Bei der Nennung seines Vaters zuckte Nicolas zusammen. Das Bild Isberts, wie er kalt und tot in seinem Sarg gelegen hatte, erschien vor Nicolas` innerem Auge. Das war der letzte Anstoß, den er noch brauchte. Er konnte an Albrecht für sein Vergehen im Moment keine Rache nehmen, aber so musste er ihm wenigstens nicht mehr zu Diensten sein. Ein Ruck ging durch seinen Körper und er straffte die Schultern. Dietrich sah ihn erwartungsvoll an. Es lag ihm sehr am Herzen, wenigstens dem Jungen eine bessere Zukunft zu verschaffen, wenn er schon seinen alten Kampfgefährten hatte nicht retten können. Das war er Isbert einfach schuldig.
„Gut“, sagte Nicolas. „Ich gehe mit Euch. Ich vertraue darauf, dass Ihr mir ein guter Herr sein werdet, genauso, wie ich Euch nicht enttäuschen werde.“ Nicolas schaute Dietrich in die Augen. Der Graf schmunzelte innerlich. Doch gefiel es ihm, dass der Junge nicht an falscher Bescheidenheit litt. Er würde sicher ein guter Ritter werden. Und wer weiß, vielleicht war er selbst ja eines Tages Markgraf. Dann würde er froh sein, ihm treuergebene Kämpen zu haben.

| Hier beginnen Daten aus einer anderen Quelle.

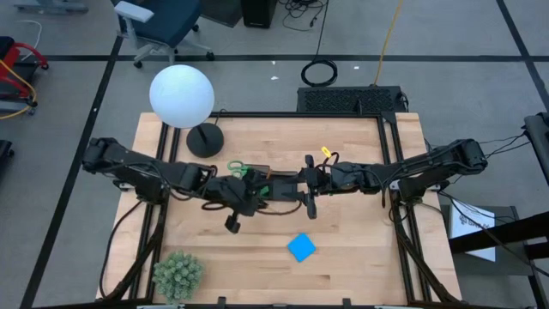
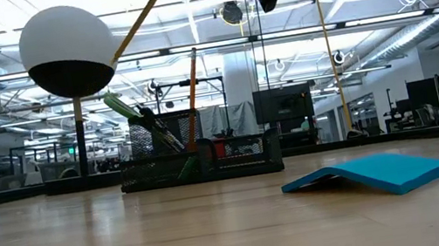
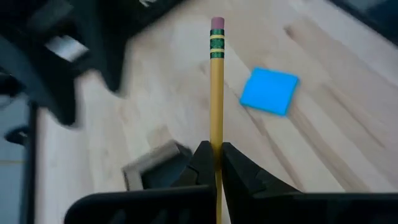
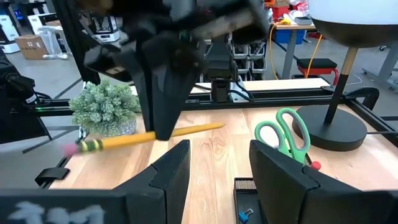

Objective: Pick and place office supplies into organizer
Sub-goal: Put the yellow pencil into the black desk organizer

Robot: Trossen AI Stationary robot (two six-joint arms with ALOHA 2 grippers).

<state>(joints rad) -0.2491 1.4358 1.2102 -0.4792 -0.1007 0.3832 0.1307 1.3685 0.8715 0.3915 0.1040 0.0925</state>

„So sei es“, sagte Dietrich. „Dann komme morgen Abend zwei Stunden nach dem Angelusläuten mit dem Auensteiner wieder her.“ Er schaute kurz zu Wolfram, der die ganze Zeit stumm im Hintergrund gestanden hatte, ohne sich einzumischen. Jetzt verbeugte er sich leicht vor Dietrich um seine Zustimmung auszudrücken. „Du bist ohnehin sein Knappe, also wird sich nicht viel ändern“, ergänzte er lachend. „Und nun lauf, Wolfram und ich haben noch einiges zu besprechen.“
Damit wollte sich Dietrich schon abwenden, als Nicolas nochmals das Wort an ihn richtete.
„Euer Gnaden? Eines brennt mir aber noch auf der Seele...“ Er wagte nicht weiterzusprechen.
„Und was ist es, was dich noch davon abhält, aus Meißen schnellstens fortzukommen?“ Er sah, wie der Junge mit sich kämpfte.
„Mein Freund Modorok“, sagte Nicolas zaghaft. „Er ist genauso ein armer Knappe wie ich hier am Hofe in Meißen. Auch er hat keine Familie mehr, sein Vater, seine Mutter, Geschwister, alle sind sie tot. Aber er ist mein bester Freund, mein Seelenverwandter, und ich kann ihn nicht einfach hier zurücklassen, Euer Gnaden. Das würde er nicht überleben.“
Nicolas hielt den Atem an. Bestimmt hatte er sich jetzt jede Chance, seine schreckliche Vergangenheit hinter sich zu lassen, verwirkt.